Min Kyung Kong

Metabolic engineering of menaquinone-8 pathway of Escherichia coli as a microbial platform for vitamin K production

Menaquinone-8 (MK-8, vitamin K) is composed of a non-polar side chain and a polar head group. Escherichia coli was chosen and metabolically engineered as a microbial platform for production of MK-8. MK-8 content in E. coli was significantly enhanced by modulating two precursor pools, which supply a non-polar side chain and a polar head group, and further increased by blocking formation of the competitor ubiquinone-8 (Q-8). Overexpression of E. coli IspA, DXR, or IDI increased MK-8 content up to twofold. A similar positive effect was also observed when E. coli MenA, MenB, MenC, MenD, MenE, MenF, or UbiE was overexpressed. The Q-8-deficient ubiCA mutant enhanced MK-8 content by 30% compared to wild-type E. coli. When MenA or MenD was overexpressed, MK-8 content was enhanced fivefold compared with wild-type E. coli.

Engineering of a butyraldehyde dehydrogenase of Clostridium saccharoperbutylacetonicum to fit an engineered 1,4-butanediol pathway in Escherichia coli.

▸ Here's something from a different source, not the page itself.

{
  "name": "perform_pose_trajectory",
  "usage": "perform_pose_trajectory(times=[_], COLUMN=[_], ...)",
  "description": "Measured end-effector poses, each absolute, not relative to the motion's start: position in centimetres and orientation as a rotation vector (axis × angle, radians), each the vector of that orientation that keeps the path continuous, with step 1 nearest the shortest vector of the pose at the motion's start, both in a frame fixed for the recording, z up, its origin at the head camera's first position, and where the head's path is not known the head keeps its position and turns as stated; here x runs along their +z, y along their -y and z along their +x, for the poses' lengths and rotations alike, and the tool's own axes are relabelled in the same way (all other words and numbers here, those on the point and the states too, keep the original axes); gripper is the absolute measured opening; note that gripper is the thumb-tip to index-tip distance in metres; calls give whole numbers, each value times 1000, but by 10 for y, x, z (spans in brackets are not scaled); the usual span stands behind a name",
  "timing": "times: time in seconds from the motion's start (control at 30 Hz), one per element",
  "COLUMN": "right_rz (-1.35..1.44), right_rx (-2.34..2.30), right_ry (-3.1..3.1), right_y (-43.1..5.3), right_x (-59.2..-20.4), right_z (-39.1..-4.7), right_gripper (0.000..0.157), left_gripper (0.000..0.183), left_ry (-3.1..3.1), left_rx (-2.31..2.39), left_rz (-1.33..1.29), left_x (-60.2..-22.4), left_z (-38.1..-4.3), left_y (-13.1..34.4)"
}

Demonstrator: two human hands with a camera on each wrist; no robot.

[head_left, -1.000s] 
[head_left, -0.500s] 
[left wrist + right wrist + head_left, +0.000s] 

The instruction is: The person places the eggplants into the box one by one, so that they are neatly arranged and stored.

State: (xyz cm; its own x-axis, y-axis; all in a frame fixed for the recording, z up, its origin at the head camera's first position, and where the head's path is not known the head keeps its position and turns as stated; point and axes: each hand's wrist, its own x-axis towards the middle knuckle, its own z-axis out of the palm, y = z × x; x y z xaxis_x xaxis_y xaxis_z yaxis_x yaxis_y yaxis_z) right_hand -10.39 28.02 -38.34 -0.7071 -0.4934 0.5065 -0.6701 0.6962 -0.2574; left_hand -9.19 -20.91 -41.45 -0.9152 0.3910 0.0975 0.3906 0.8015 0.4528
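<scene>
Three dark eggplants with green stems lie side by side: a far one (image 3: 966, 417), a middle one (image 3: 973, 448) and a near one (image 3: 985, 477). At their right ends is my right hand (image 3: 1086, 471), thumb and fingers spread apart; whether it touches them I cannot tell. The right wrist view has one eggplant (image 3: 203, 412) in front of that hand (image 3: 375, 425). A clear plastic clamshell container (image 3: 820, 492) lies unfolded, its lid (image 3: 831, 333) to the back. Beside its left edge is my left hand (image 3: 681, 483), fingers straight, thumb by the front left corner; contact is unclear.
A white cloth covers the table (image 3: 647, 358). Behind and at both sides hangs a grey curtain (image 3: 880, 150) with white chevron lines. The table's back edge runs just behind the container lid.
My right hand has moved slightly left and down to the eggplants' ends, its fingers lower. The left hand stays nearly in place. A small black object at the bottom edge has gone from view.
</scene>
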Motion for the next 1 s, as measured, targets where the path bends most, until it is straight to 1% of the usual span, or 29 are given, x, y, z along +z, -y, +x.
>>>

1,4‐Butanediol (1,4‐BDO) is currently produced from succinate via six enzymatic reactions in an engineered Escherichia coli strain. Butyraldehyde dehydrogenase (Bld) and butanol dehydrogenase of Clostridium saccharoperbutylacetonicum were selected based on their activities of catalyzing the final two reactions in the 1,4‐BDO pathway. To fit Bld into the non‐natural 1,4‐BDO pathway, we engineered it through random mutagenesis. Five Bld mutants were then isolated using a colorimetric Schiffs reagent‐based method. Subsequent site‐directed mutagenesis of Bld generated the two best Bld mutants, L273I and L273T, which produced 1,4‐BDO titers fourfold greater than those of wild‐type Bld. The enhanced 1,4‐BDO titers obtained using L273I and L273T clearly correlated with their enhanced activities, which were caused by amino acid mutations at position 273 of Bld. The highest titer of 1,4‐BDO (660 ± 40 mg/L) was obtained in a knock‐out E. coli strain [ΔldhA ΔpflB ΔadhE ΔlpdA::K. lpd(E354K) Δmdh ΔarcA gltA(R164L)] coexpressing Bld273T+Bdh. Biotechnol. Bioeng. 2014;111: 1374–1384.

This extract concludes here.